アーサーの話を聞いていた私は、ある事に気がついた。

これは――『フリ』だ。

以前アーサーが勉強に集中するといって本を開いた時は、私がいつ邪魔に来るものか、そわそわしながらチラチラとこっちを伺っていた。私は猫としてここにいるから、猫に作業を邪魔されるというシチュエーションを欲しての事だったのだろう。

そして、アーサーがこの部屋にいるという事は、常にそういうシチュエーションを欲していると考えて間違いはない。



そうだ。

――私は猫だ、猫なのだ。

今ばかりは人としての心は捨てよう。猫として振る舞って、アーサーの心を癒やすのだ!


そう決意して、私は机にいるアーサーのもとに近づき、本の開いているページにずしりと片腕を乗せた。そしてアーサーをじっと見つめる。

邪魔されたアーサーは勉強する手を止めて私の事をじっと見つめ返し、そしてゆっくりと私の手を取り、口を開く。


「――こら」

「え」

「今は本当に勉強をしなければいけないんだ。ミーシャはこっち。な?」

「え、ええ……?」


少し困ったように微笑んだアーサーは、私の手を取ったままそっと立ち上がり、部屋の中のふかふかのソファに私を乗せた。
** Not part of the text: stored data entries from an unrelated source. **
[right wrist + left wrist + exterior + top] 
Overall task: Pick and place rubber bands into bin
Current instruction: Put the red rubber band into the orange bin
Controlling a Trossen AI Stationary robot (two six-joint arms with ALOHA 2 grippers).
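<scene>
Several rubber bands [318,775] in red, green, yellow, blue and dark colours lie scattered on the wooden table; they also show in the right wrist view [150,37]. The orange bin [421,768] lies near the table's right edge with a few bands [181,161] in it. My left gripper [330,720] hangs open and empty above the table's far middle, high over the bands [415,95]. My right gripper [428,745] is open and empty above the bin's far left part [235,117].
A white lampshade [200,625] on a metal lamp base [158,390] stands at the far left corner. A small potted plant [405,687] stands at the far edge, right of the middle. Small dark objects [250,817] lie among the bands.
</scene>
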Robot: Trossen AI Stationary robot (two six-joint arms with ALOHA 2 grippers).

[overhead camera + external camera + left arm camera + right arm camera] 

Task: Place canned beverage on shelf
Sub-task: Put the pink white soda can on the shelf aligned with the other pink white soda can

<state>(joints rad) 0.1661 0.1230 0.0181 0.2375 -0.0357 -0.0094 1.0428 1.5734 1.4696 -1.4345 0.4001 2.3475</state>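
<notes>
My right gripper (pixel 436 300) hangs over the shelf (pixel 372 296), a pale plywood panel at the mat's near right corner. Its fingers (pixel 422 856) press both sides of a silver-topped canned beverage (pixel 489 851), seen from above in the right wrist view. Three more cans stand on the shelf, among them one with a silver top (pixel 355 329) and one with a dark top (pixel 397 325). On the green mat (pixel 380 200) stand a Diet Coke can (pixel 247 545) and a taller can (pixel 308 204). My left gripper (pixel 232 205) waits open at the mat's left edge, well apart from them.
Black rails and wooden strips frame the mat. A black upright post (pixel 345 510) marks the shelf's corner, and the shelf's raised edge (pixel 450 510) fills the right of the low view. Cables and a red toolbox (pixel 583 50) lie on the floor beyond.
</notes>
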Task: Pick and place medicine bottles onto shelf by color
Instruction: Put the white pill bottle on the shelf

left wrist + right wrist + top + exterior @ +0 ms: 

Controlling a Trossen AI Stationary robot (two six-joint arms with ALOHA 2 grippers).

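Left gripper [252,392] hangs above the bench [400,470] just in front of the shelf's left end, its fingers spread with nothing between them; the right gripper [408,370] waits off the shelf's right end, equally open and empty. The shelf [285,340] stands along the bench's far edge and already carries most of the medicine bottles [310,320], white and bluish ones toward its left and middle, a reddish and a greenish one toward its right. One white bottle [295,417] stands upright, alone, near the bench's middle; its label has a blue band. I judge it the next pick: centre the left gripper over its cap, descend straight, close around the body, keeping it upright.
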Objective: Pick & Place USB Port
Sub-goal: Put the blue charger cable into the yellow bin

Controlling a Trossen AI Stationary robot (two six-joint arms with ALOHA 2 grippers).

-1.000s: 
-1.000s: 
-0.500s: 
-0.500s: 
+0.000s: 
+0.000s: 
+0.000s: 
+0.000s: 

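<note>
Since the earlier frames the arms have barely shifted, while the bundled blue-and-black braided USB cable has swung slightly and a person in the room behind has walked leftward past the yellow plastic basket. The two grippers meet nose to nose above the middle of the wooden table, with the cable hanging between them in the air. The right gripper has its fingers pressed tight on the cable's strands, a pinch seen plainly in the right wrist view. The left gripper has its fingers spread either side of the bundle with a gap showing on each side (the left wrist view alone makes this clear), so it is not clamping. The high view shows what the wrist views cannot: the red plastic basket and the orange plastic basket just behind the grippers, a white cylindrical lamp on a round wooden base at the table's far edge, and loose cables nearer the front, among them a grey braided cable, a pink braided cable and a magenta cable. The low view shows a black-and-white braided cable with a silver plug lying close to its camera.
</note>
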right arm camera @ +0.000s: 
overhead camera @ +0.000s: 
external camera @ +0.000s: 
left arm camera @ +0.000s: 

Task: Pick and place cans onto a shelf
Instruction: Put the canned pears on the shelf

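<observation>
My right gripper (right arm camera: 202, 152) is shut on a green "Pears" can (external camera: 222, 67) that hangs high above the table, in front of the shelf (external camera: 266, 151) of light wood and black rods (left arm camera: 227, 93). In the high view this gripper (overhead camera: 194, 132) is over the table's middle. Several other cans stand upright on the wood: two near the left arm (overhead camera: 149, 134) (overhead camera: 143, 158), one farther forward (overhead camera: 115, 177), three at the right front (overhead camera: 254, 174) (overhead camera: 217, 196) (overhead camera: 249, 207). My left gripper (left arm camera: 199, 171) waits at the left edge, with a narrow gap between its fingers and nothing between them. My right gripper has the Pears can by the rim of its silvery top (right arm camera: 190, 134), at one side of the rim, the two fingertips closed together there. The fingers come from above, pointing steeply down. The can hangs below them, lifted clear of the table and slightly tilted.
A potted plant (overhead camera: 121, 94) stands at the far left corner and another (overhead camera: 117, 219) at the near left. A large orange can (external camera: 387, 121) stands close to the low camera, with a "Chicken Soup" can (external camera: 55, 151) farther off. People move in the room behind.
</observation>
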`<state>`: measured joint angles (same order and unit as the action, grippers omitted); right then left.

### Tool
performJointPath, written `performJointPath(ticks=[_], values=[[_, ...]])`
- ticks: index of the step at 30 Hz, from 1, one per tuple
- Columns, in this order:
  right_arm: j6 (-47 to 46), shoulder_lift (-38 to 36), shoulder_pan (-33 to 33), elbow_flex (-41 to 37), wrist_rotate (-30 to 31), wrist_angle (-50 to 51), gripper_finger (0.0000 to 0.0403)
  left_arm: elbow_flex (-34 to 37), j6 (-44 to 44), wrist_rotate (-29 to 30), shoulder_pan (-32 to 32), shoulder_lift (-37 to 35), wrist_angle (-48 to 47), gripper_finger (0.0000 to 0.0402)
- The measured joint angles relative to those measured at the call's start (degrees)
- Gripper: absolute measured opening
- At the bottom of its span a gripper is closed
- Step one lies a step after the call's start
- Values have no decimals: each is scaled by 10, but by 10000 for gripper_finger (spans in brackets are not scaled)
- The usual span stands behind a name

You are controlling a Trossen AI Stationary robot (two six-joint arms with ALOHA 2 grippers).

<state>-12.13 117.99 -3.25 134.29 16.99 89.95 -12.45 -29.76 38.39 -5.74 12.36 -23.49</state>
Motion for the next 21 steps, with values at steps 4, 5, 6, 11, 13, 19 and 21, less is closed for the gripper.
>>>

私の頭をふわふわと撫でた後、机に戻っていって真剣な顔になる。勉強を再開したのだろう。


…………。

今の一連の流れを咀嚼して、私はどうも自分がやらかしてしまった事を察する。

アーサーは、本当に勉強したかったんだ……。

私のアーサーへの邪魔は、本当に邪魔だったんだ。



……私は何をやっているんだろうとずーんと落ち込む。

いや、でも、以前は確かにこのやり方でアーサーは喜んでくれたんだ。今回駄目だったのはどういう事だろう。


思えば、こういう風にアーサーと私との行き違いがあったのはこれが初めてではない。

聖堂でアーサーと過ごした日の後から、少しずつこんな事が増えた気がする。

人と猫が過ごしている時だって互いにすれ違う事は沢山あるだろうから、ポジティブに考えれば私は猫役を立派に務められるようになったんだろう。

……でも、アーサーの猫役としては?

必要以上に邪魔してくる猫、それも実際は猫ではないとなれば、邪険にしたくなるのが自然なのではないか。



……これ以上アーサーの邪魔をしないようにしよう。

私はすごすごと部屋を出ようとした。

――扉を開けようとしたところで、鋭い声が飛んでくる。



「ミーシャ。どこへ行くんだ」

「えっ」

「今日はずっとここにいたいと先程言っていただろう。あれは嘘だったのか?悲しい嘘は付かないで欲しいものだ……」

「……だ、だって、殿下は勉強に集中したいのでしょう?」

「それはそうだが、何も他の場所に行くことは無いだろう。本を読んでいてもいいし、自由に遊んでいてくれていいから、ここにいてくれ」

「そ、そうなんですか……」



私は首を傾げながらも、言葉に甘えてソファにごろごろする事にした。ここはソファに加えてふかふかのクッションやブランケットが置いてあるから、寝転がっているだけで身体中が芯から癒やされていく感覚がする。



ブランケットを身体に巻いてうとうとしていると、私の頭を撫でる感触がした。その指は私の髪を手入れするような動きをした後、暫くしてから去っていく。

アーサーが休憩がてら私を触りに来たのだろう。

僅かな時間の間にも私を引き止める為に来たのかと思うと、私は微笑ましい心地になる。



――アーサー・シャルトルーズは、災厄と戦う英雄で、王家の子息として相応しい人物である。

王宮にいる時に聞いた評判であり、私もそれに異論はない。

だが、アーサーにはそれだけでない面もある。

そんな所を知っていくのが、今の私にとってはとても楽しみだった。